Saturday, 11 Syawwal 1445 / 20 April 2024

Riset: 124 Cakada Pilkada 2020 Terpapar Dinasti Politik

Senin 12 Oct 2020 15:55 WIB

Rep: Febrianto Adi Saputro/ Red: Agus Yulianto

Sejumlah massa meminta kepada partai politik untuk menolak politik dinasti dalam proses pencalonan menjelang pilkada serentak 2020. (Ilustrasi)

Sejumlah massa meminta kepada partai politik untuk menolak politik dinasti dalam proses pencalonan menjelang pilkada serentak 2020. (Ilustrasi)

Foto: Antara/Septianda Perdana
Fungsi rekrutmen yang tidak berjalan baik dapat menyuburkan dinasti politik.

REPUBLIKA.CO.ID, JAKARTA -- Nagara Institute merilis hasil riset terbaru terkait temuan dinasti politik pada pemilihan kepala daerah (pilkada) 2020, Senin (12/10). Hasilnya, sebanyak 124 calon kepala daerah (cakada) diketahui terpapar dinasti politik. 

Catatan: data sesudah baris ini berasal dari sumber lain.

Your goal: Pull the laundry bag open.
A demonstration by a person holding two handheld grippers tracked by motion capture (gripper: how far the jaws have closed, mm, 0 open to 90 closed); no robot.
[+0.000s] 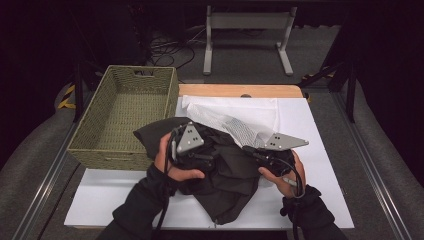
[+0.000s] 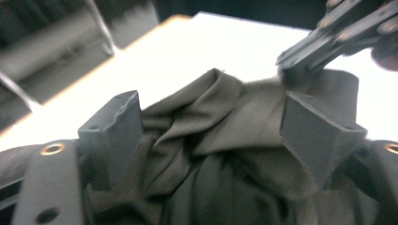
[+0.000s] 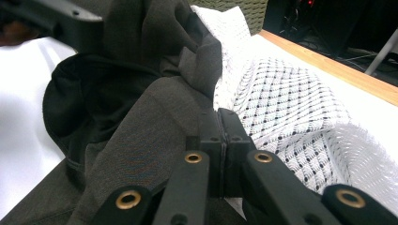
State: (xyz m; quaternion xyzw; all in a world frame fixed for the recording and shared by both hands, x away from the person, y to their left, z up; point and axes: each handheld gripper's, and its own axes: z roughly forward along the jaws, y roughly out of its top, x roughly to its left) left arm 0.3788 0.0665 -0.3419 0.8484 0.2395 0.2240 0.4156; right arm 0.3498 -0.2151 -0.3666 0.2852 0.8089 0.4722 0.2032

"Secara hasil di sini ada 124 yang terafiliasi menjadi dinasti politik yang akan berkompetisi di pilkada 2020 dengan rincian 57 calon bupati dan 30 calon wakil bupati, 20 calon wali kota dan 8 calon wakil wali kota, 5 calon gubernur dan 4 calon wakil gubernur," kata Peneliti Nagara Institute Febriansyah Ramadhan dalam paparannya secara daring, Senin (12/10).

Febriansyah mengatakan, 124 cakada tersebut juga diklasifikasikan berdasarkan jenis kelamin. Hasilnya terdapat 67 diantaranya yaitu laki-laki dan terdapat 57 perempuan. 

"Dari 57 perempuan tersebut terdapat 29 kandidat perempuan yang merupakan istri dari Kepala Daerah sebelumnya," ujarnya.

Kemudian terkait sebaran wilayahnya, terdapat empat provinsi terbesar yang calon kepala daerahnya terpapar dinasti politik. Daerah-daerah tersebut di antaranya Sulawesi Selatan (12 kandidat), Sulawesi Utara (11 kandidat), Jawa Tengah (10 kandidat), dan Jawa Timur (9 kandidat).

Kemudian Nagara Institute dalam risetnya juga mengklasifikasi berdasarkan status petahana maupun yang bukan petahana. Dari 124 cakada, terdapat 22 orang berstatus petahana, sedangkan 102 kandidat orang pendatang baru. 

"Dari sini kita bisa memotret bagaimana perkembangan dinasti poltik di Indonesia. Dari angka ini menunjukan hal yang fantastis sekali, dan ini sudah menjadi tren," ucapnya.

Direktur Eksekutif Nagara Institute Akbar Faisal menyampaikan, sejumlah kesimpulan risetnya tersebut. Pertama, dia memandang, fungsi rekrutmen partai politik masih jauh dari harapan. 

"Partai politik belum berhasil untuk menjadi laboratorium yang menyiapkan calon pimpinan daerah yang berbasis pada nilai-nilai," ujarnya.

Akbar menambahkan, pragmatisme partai politik masih ditunjukkan dengan merekrut orang-orang yang bukan kader partai. Menurutnya, fungsi rekrutmen yang tidak berjalan baik dapat menyuburkan dinasti politik dalam demokratisasi di tingkat lokal. Nagara Institute juga merekomendasikan untuk menutup pilihan terhadap kandidat kepala daerah yang terpapar dinasti politik. 

Selanjutnya, dalam rangka perbaikan sistem partai politik di masa mendatang Nagara Institute memberikan rekomendasi kepada para pembentuk undang-undang (Presiden dan DPR) untuk segera merevisi Undang-undang partai Politik. "Khususnya mengenai kaderisasi partai politik yang mengharuskan seorang calon kepala daerah yang diusung oleh partai politik telah beproses menjadi kader partai sekurang-kurangnya selama lima tahun," ujarnya. 

Untuk diketahui riset tersebut dilakukan dengan metode kualitatif, dimana hasil risetnya tidak menggunakan prosentase persen, melainkan langsung menunjukan angka dan nama. Data primer diperoleh dari informan yang disebar ke beberapa daerah di seluruh Indonesia. Kemudian hasilnya dieloborasikan melalui pendekatan analisi wacana.